Per fare domanda ci sono 120 giorni di tempo

Il bonus nuovi nati viene erogato solo su richiesta. La domanda va inoltrata da uno dei due genitori per via telematica. Basta collegarsi al portale web dell’Inps, autenticandosi con le credenziali digitali, o all’app Inps mobile. Altrimenti si può contattare il contact center dell’Inps per chiedere aiuto o rivolgersi all’istituto di patronato più vicino. Ma quando va presentata la richiesta? Entro 120 giorni dall’evento (nascita, adozione, affidamento preadottivo). Superato questo termine decade il diritto al beneficio. L’Inps accoglie le domande in ordine di arrivo, fino a esaurimento fondi.

Nascite ancora al palo

La misura, pensata per agevolare le famiglie che vogliono adottare o mettere al mondo un bambino, non sembra aver avuto però un impatto sulle nascite, almeno per il momento.
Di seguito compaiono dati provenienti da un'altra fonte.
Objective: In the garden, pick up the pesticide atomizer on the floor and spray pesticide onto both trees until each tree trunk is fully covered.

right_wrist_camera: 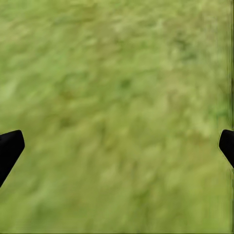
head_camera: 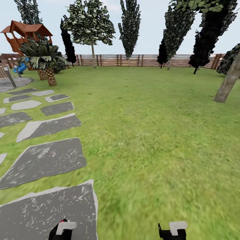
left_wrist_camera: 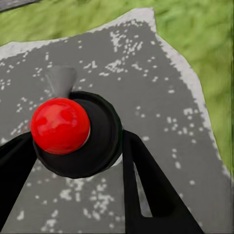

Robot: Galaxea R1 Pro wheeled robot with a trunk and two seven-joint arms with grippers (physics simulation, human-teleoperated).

Nel 2025, ha rilevato l’Istat, le nascite sono state 355 mila, toccando un nuovo minimo storico, con una diminuzione del 3,9% sul 2024. I decessi sono stati 652 mila, in calo dello 0,2%. Il saldo naturale (ovvero la differenza tra nascite e decessi) è perciò ampiamente negativo (risulta pari a circa -296mila unità) ed è peggiorato rispetto al 2024 (-283mila). Il calo demografico nel 2025 è stato tuttavia compensato dall’immigrazione. Il numero delle persone residenti in Italia al 1° gennaio del 2026, 58,943 milioni, è stabile rispetto al 2025.